Assigned task: Within the listing, each line that has the string "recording" should be copied.

====

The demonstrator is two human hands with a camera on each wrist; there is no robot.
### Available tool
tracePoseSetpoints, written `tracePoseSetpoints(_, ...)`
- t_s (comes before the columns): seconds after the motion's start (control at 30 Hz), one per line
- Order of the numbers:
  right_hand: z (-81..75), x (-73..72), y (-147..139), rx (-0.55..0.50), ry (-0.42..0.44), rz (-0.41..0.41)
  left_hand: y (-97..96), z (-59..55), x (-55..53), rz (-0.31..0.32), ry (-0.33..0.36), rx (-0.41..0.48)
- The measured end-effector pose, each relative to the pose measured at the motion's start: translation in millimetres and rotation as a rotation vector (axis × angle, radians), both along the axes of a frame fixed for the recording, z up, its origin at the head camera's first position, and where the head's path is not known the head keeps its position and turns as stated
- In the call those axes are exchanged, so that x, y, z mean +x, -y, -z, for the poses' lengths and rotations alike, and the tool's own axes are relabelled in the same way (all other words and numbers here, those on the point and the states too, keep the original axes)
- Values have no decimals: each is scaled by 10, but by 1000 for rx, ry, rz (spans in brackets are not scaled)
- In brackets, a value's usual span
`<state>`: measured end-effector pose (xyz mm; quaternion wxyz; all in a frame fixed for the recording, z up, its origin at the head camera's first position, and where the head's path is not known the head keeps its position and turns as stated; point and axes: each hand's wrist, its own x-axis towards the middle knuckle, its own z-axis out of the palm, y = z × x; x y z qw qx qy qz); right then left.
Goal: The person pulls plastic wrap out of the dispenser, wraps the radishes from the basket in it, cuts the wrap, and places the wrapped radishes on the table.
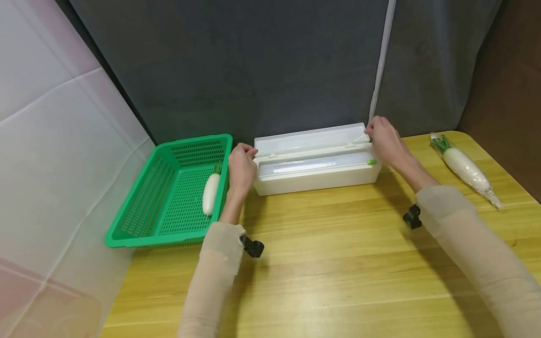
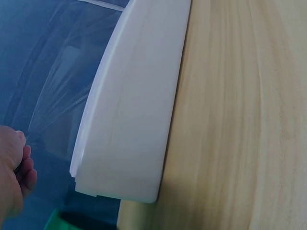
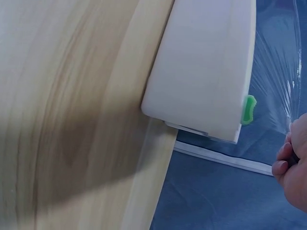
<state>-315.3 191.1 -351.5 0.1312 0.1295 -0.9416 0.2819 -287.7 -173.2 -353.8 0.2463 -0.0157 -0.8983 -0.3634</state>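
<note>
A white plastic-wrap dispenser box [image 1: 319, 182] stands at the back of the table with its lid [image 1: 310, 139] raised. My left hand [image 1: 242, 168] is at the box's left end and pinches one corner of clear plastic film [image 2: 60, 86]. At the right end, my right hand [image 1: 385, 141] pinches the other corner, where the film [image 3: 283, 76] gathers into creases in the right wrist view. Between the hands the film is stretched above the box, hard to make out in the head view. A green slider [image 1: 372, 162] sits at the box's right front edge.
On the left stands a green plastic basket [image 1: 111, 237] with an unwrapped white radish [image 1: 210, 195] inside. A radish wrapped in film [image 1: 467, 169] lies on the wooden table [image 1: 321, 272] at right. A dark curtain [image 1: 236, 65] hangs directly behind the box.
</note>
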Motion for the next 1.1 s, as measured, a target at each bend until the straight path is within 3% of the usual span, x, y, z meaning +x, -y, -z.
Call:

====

Result for this exercise:
- The measured end-effector pose, each relative to the pose measured at the motion's start: translation in millimetres and rotation as a rotation vector (axis × angle, radians), both along the axes of a frame fixed for the recording, z up, its origin at the head camera's first position, and where the head's path is not known the head keeps its position and turns as stated
`<state>`: measured end-effector pose (xyz mm; quaternion wxyz; all in a frame fixed for the recording, z up, its origin at the head camera's first position, and where the head's path is not known the head keeps its position and turns as stated; point and axes: each hand's wrist, its own x-axis towards the middle knuckle, its own z-axis out of the palm, y = z × x; x y z qw qx qy qz); right then left.

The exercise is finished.